By the next day, we were able to cobble together a bunch of our friends from the scene and throw down gang vocals for the album. I tried a new technique here, using 3 mics spaced around the room, one in center and two on the far left and right. This worked well enough for our goal, but it caused a few issues in the mixing process to deal with the heavy room sound. Probably wouldn’t try this one again in the future, but it was a learning process.

Either way, we had a ton of fun hanging out, learning the songs, and meeting a few new faces.

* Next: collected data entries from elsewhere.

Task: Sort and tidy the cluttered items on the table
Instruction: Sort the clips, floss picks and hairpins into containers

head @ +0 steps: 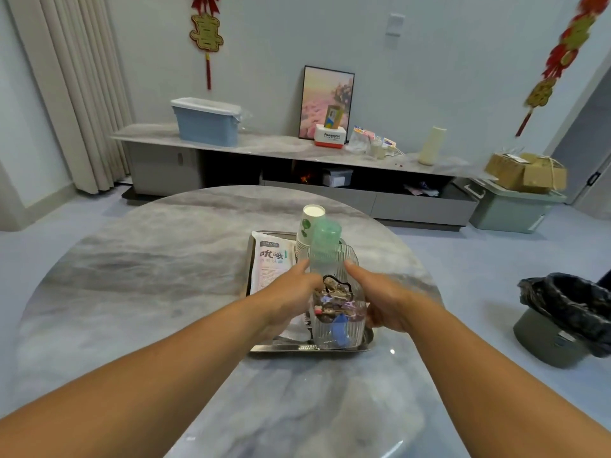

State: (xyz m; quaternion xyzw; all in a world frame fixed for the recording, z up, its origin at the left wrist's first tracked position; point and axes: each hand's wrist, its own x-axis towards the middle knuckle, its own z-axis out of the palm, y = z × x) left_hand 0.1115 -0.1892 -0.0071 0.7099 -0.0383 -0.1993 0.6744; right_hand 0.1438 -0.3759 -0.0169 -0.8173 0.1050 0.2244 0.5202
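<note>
Head view, item one: a clear ribbed container (337, 305) stood in a metal tray (307, 348) near the middle of the round marble bench (148, 276). It held small mixed clutter, including a blue piece low down and a dark looped thing higher up. Our left hand (291, 292) pressed its left side with the fingers curled round the wall. Our right hand (383, 299) gripped the right side likewise, thumb toward the upper edge.

Item two: a green-capped bottle (325, 246) rose just behind the container, and a stack of paper cups (310, 226) stood beside it. A printed packet (271, 262) lay flat at the tray's left.

Orientation: the container stood upright with its long axis vertical and its mouth upward. The tray's long axis ran away from us.

Risks, as we judged them: lifting or sliding the container could knock over the cups or bottle standing close behind. An uneven squeeze could tilt it and spill the small pieces.

A lined bin (568, 312) sat on the floor, well apart to the right.
</note>
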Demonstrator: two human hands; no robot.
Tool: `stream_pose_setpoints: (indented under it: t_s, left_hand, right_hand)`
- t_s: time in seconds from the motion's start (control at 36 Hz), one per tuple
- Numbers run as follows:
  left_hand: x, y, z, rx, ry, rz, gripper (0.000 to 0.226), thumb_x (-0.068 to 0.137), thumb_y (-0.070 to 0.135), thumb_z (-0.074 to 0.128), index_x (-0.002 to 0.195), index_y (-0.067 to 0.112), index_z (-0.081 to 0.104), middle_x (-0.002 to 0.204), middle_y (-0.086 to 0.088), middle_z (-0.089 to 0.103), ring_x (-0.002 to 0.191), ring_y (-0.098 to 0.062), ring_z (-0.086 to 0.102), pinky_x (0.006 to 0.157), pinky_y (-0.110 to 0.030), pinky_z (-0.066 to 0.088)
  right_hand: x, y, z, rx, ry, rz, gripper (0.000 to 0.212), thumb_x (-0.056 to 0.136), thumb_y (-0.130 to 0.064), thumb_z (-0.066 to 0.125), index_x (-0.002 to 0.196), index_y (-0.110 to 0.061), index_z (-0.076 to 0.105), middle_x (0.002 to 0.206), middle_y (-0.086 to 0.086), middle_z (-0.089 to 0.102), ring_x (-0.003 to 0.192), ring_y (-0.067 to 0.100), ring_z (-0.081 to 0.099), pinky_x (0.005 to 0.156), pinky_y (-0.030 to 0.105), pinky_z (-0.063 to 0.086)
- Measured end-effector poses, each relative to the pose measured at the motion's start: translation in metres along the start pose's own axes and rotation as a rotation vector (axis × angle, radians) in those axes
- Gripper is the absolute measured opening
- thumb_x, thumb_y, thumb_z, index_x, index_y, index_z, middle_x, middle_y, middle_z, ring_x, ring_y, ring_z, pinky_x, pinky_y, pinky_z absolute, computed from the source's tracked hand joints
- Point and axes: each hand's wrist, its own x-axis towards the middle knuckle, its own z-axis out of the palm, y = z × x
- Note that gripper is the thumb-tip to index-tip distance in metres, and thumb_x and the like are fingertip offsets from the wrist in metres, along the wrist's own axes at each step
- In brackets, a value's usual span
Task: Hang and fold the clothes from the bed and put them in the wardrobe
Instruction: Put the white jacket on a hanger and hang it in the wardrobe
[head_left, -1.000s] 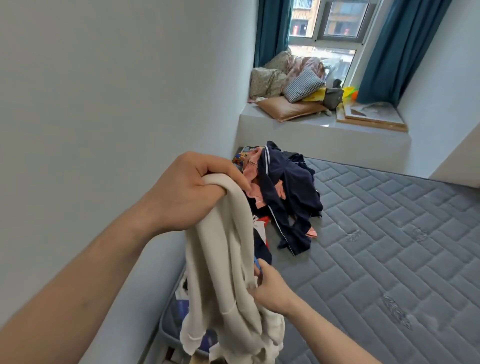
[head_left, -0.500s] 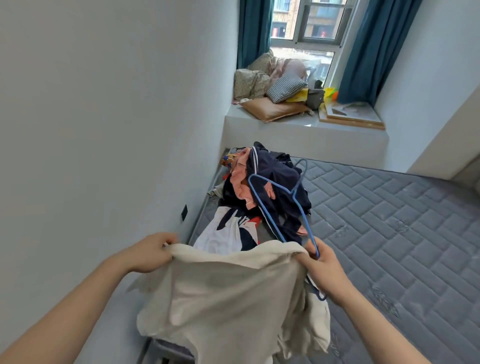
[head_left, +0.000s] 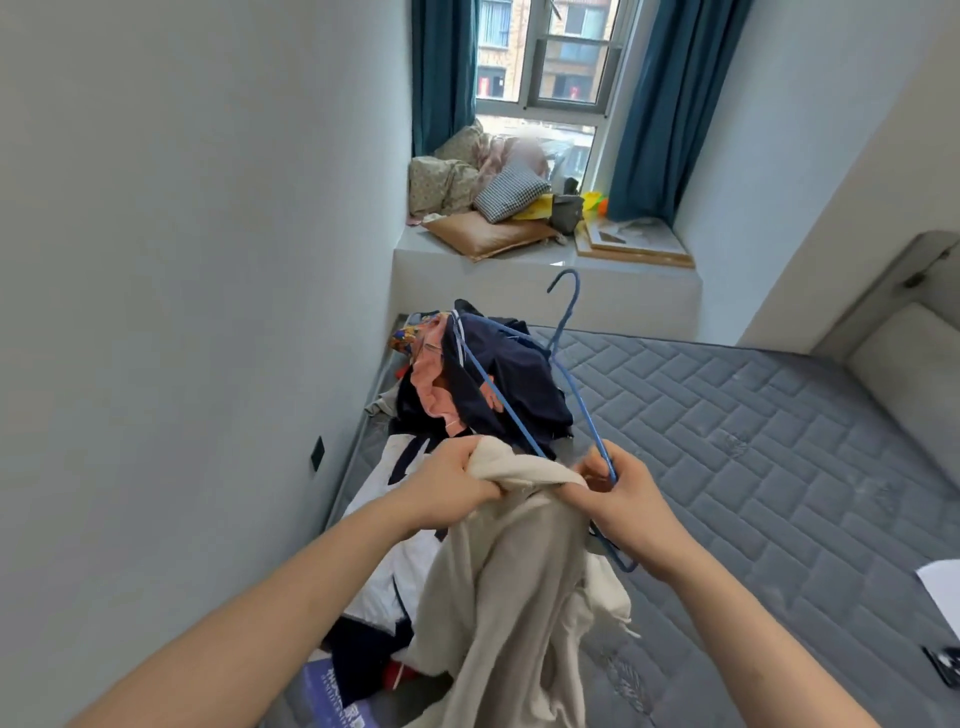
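At lower centre, the left hand (head_left: 457, 488) bunches the cream garment (head_left: 514, 597) over the bed (head_left: 753, 467), fingers clamped, while the right hand (head_left: 631, 501) grips garment and blue hanger (head_left: 571, 395), seemingly to thread it.

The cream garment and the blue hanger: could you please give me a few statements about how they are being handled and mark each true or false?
1. The left hand grips the cream garment. True.
2. The blue hanger lies flat on the mattress. False: the right hand holds it up.
3. The hanger's hook points toward the window. True.
4. The pile of clothes sits on the window ledge. False: it lies on the mattress.
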Motion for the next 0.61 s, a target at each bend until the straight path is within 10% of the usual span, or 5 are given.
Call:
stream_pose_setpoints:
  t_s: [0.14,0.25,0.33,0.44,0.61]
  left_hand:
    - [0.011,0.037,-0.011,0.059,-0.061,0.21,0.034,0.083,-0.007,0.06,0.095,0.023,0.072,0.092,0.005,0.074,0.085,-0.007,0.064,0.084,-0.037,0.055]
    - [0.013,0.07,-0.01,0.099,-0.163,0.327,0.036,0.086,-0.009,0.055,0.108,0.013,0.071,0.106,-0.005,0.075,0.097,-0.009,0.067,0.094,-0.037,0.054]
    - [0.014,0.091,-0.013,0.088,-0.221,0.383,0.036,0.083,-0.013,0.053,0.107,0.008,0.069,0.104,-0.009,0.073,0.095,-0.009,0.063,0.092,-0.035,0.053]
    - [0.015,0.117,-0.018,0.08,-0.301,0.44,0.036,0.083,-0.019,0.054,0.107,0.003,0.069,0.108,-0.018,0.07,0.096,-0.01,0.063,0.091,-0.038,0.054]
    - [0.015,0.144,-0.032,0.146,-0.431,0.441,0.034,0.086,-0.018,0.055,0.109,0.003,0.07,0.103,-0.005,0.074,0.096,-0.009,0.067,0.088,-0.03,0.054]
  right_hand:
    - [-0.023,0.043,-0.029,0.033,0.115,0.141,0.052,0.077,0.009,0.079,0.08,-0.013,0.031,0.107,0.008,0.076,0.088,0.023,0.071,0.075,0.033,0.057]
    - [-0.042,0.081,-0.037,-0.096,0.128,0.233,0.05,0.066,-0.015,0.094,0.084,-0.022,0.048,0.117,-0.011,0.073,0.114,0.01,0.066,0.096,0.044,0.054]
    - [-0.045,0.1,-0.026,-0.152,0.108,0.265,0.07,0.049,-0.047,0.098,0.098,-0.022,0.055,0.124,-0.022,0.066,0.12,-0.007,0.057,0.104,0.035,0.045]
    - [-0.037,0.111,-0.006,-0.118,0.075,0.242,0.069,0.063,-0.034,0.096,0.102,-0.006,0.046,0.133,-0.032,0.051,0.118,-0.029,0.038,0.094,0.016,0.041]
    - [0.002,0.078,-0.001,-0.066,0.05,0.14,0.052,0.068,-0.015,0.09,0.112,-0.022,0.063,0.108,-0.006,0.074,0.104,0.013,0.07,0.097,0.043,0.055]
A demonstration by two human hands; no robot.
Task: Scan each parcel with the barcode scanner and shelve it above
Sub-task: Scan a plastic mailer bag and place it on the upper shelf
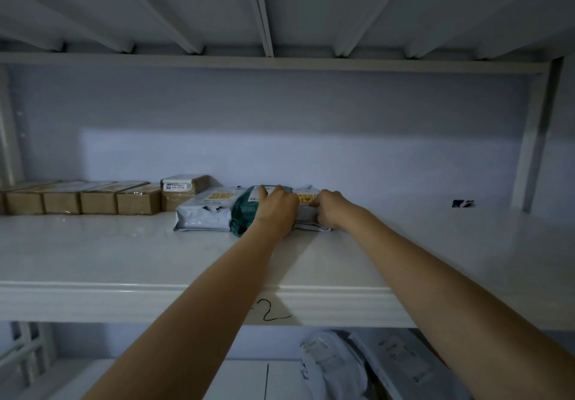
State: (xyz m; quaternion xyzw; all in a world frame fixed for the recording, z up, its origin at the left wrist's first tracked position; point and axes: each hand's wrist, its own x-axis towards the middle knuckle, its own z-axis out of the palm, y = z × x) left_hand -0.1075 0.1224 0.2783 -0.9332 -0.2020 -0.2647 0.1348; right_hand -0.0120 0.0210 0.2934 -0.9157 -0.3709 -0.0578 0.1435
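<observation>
On the white shelf (124,253) three soft parcels lie side by side: a grey one (203,213), a dark green one (244,214) and a grey one with a yellow label (306,209) at the right. My left hand (275,209) lies over the green parcel and the left edge of the rightmost parcel, fingers reaching toward the back. My right hand (329,209) has curled fingers gripping the right end of the rightmost grey parcel. No scanner is in view.
A row of several brown cardboard boxes (81,200) lines the shelf's back left, with one taller box (183,194) beside them. A small dark object (463,203) sits at the far right. More grey parcels (339,365) lie on the lower shelf.
</observation>
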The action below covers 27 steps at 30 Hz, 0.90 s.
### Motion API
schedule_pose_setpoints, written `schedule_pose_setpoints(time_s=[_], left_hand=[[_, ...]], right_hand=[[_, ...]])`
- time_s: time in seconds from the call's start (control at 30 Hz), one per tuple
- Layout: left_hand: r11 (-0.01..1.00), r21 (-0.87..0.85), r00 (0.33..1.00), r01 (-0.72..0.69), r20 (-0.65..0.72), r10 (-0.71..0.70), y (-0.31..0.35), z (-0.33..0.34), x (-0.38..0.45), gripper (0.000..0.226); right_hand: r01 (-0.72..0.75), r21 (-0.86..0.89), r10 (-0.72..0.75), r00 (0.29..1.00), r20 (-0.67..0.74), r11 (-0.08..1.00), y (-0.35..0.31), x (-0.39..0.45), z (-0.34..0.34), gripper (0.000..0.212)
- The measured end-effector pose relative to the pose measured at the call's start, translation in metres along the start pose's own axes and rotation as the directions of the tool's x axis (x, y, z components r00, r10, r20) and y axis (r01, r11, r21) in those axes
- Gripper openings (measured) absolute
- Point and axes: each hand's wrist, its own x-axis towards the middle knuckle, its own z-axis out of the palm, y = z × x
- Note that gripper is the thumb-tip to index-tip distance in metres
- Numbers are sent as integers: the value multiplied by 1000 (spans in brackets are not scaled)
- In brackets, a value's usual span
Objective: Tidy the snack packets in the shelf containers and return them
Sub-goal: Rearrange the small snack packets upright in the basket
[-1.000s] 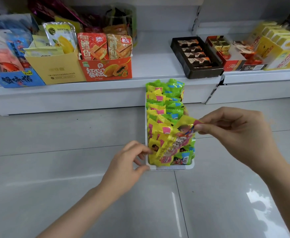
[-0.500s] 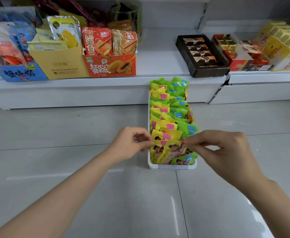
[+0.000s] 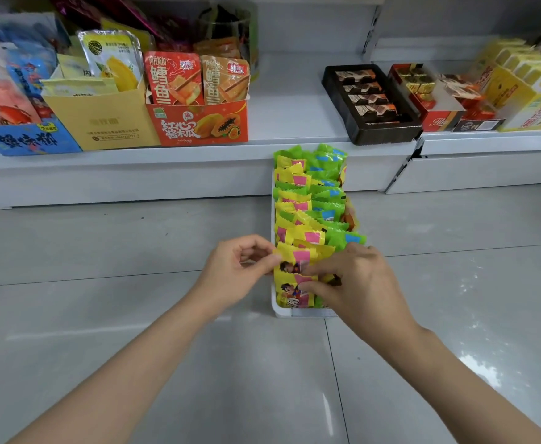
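Note:
A long white tray (image 3: 282,310) lies on the grey floor in front of the low shelf. It holds rows of yellow snack packets (image 3: 294,203) on its left side and green ones (image 3: 326,190) on its right. My left hand (image 3: 235,267) pinches the left edge of a yellow packet (image 3: 294,256) near the tray's front end. My right hand (image 3: 355,283) reaches over the front packets, its fingers curled on them. The tray's front right corner is hidden under that hand.
A white shelf (image 3: 294,123) runs across the back. On it stand a blue box (image 3: 28,139), a yellow carton (image 3: 102,123), an orange papaya box (image 3: 201,126), a black chocolate tray (image 3: 371,104), red boxes (image 3: 435,104) and yellow boxes (image 3: 525,91). Grey floor tiles (image 3: 102,251) surround the tray.
My right hand has brought a lifted yellow packet down into the tray's front end and now rests over the front packets. My left hand moved up to the tray's left edge.

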Motion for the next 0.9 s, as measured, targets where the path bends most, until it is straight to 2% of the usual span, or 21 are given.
schedule_pose_setpoints(time_s=[0.07, 0.13, 0.23, 0.3, 0.33, 0.4, 0.5, 0.57, 0.63, 0.7, 0.77, 0.83, 0.9], left_hand=[[995, -96, 998, -31, -64, 25, 21, -4, 4, 14], [977, -199, 997, -71, -46, 63, 49, -10, 9, 6], [965, -222, 990, -137, -9, 138, 87, -9, 18, 8], [962, -217, 985, -165, -79, 151, 103, -5, 25, 8], [959, -236, 983, -159, -125, 132, 109, -3, 28, 9], [952, -278, 982, -127, -172, 81, 113, 2, 31, 6], [977, -196, 985, -88, -163, 56, 104, 11, 23, 17], [990, -89, 987, -106, -131, 94, 97, 14, 10, 21], [995, -69, 997, -78, -33, 75, 92, 18, -5, 25], [983, -180, 995, 24, 95, -7, 92, 25, -15, 46], [939, -320, 984, 123, 164, -73, 95, 33, -18, 55], [904, -401, 985, 150, 142, -100, 100, 35, -15, 43], [872, -459, 986, 168, 92, -142, 99, 29, -12, 29]], right_hand=[[-152, 194, 165, 985, -51, 969, 3, 1, -13, 28], [-214, 318, 262, 958, -116, 923, 7, 6, -22, 37], [-243, 498, 280, 960, 1, 832, 4, 14, -29, 49], [-236, 618, 243, 967, 75, 750, -4, 18, -25, 36], [-239, 701, 243, 965, 96, 672, -10, 19, -23, 28], [-265, 817, 316, 943, 108, 512, -19, 22, -23, 21], [-305, 845, 471, 879, 73, 440, -21, 28, -30, 10], [-310, 841, 539, 842, 27, 443, -19, 32, -37, 8], [-288, 822, 568, 821, -52, 491, -18, 33, -41, 12], [-255, 750, 506, 854, -122, 611, -22, 31, -40, 16], [-212, 624, 358, 927, -116, 752, -31, 29, -35, 17], [-152, 533, 221, 973, -66, 832, -39, 27, -29, 20], [-166, 577, 211, 977, -11, 800, -40, 26, -29, 24]])
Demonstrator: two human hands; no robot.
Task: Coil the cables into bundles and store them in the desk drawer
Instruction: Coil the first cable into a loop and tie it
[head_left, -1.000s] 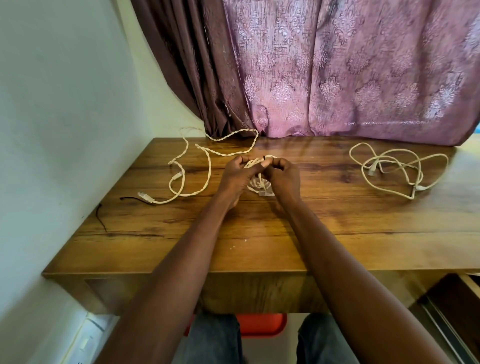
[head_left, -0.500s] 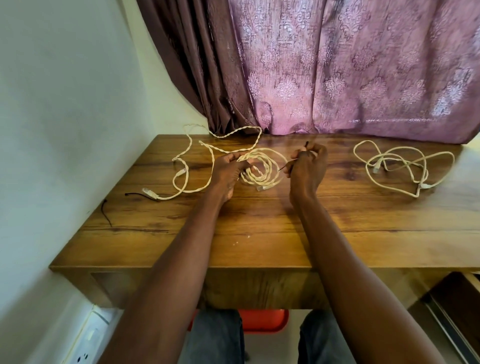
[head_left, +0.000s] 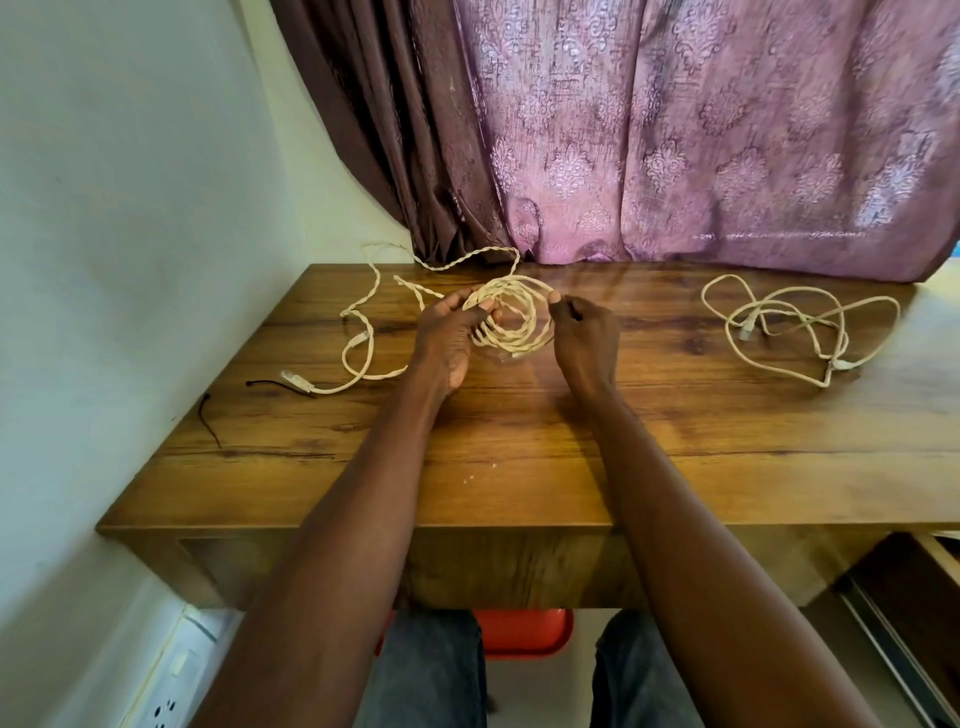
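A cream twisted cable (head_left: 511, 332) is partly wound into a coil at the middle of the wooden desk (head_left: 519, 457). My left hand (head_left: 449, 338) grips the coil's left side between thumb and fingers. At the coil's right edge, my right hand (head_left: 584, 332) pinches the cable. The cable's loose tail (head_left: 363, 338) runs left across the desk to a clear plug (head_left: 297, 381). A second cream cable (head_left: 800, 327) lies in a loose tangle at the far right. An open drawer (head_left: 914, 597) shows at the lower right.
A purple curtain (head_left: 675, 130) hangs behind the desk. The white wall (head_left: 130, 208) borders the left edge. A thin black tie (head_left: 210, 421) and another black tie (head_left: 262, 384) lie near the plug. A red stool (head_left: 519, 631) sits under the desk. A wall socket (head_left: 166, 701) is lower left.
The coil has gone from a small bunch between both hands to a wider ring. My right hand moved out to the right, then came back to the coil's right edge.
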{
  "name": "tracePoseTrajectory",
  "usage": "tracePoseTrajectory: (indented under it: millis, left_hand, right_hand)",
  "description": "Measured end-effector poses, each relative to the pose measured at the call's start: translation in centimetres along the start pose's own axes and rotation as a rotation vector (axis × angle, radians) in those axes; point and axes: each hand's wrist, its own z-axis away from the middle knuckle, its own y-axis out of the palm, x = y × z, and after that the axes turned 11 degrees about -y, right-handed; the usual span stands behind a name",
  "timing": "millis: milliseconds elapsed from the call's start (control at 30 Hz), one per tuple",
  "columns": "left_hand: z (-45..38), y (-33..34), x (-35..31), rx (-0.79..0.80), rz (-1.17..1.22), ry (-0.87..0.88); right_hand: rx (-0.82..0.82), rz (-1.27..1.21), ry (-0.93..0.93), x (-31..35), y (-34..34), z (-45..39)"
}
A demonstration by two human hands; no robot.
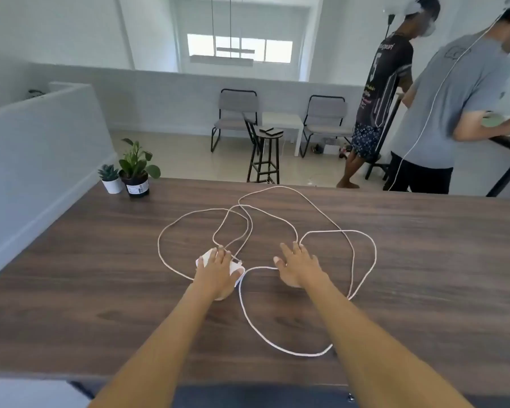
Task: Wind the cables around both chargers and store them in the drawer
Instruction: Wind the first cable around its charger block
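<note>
Two white chargers lie side by side on the dark wooden table (100,275), mostly under my left hand (217,267); one charger (204,257) shows at the hand's left, the other charger (236,267) at its right. My left hand lies flat on them with straight fingers. Long white cables (277,346) sprawl in several loose overlapping loops across the table around both hands. My right hand (296,267) rests flat on the table inside a loop, fingers spread, holding nothing. No drawer is in view.
Two small potted plants (131,175) stand at the table's far left corner. A white partition wall (42,160) runs along the left. Beyond the far edge are a stool (265,154), chairs, and two people standing at the right.
</note>
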Motion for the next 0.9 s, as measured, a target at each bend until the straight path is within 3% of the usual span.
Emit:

Vox and Other Instrumentation

After a few weeks of getting our schedules and bearings straight, we were able to coordinate ourselves back together in the new studio. It was mostly Ryan and I working on the tracks from here on out. The songs themselves have a fairly simple instrumentation relying heavily on the primary guitar and cajón tracks. Still, we needed to add bass guitar and electric guitar in a few spots. We mostly relied on straightforward micing techniques and tones here, utilizing an e609 and Champ for guitar and a RE16 and Bassman for bass. Additionally we recorded some extra acoustic tracks for doubling with the originals in a similar fashion but in a more isolated environment.

Vocals took a bit longer to get just right. Relying on our TLA tube pre and large diaphragm, we were able to get some nice texture out of Ryan’s voice, but as usual, we were both being very persnickety about every take to get it just right! I think the final results speak for themselves with the extra time we put in, though.

In order to contrast where they’ve come from as a band to where they are now, Ryan had the great idea of starting off the album with a very lo-fi intro and throwing it straight into the nice crisp work that we’ve been doing. In the new studio, we have a long hallway that runs along all of the rooms. I set up a dynamic omni-directional microphone at the opposite end of the hall from Ryan and let him take it at his pace to play through that first verse. I think we ended up with a very natural sound that is kind of eerie in some ways. By the way, I was convinced that the high pitch tone in this segment was some sort of noise issue, but it turned out to be the ubiquitous sound of all the crickets outside of the studio leaking into the hallway. I attempted to remove this initially, but decided to leave it in because it reminded me of a crappy cassette recording without any noise reduction which aided the whole effect that we were leaning into.


Since the tracks were relatively simple in instrumentation, I decided to handle quite a lot of the mixing process through analog gear. Nearly all of the effects, equalization, and bus compression was handled by my Fender MX5200 mixing desk and outboard rack units. Working with all the tracks in one project and with similar effects busses/configurations made the whole album fairly cohesive.

The one place I experimented the most with here was using a Moog MF Delay as a vocal slapback on most of the tracks. I’ll admit it, I may have gone overboard here, but it put a nice stamp on the whole album.

After a month and some change of going back and forth with revisions, we had finally honed in on the final tracks. I kept the masters simple with tape emulation, master bus compression, and limiting, not much to talk about there. By the end of it, I think came out with an interesting release that will be a good launching pad for Sunny The to take off from. I’ll be interested to see how they expand their sound in the future.

If you’d like to check out the album for yourself, go find it on YouTube, Spotify, or “literally every streaming service that music is on“.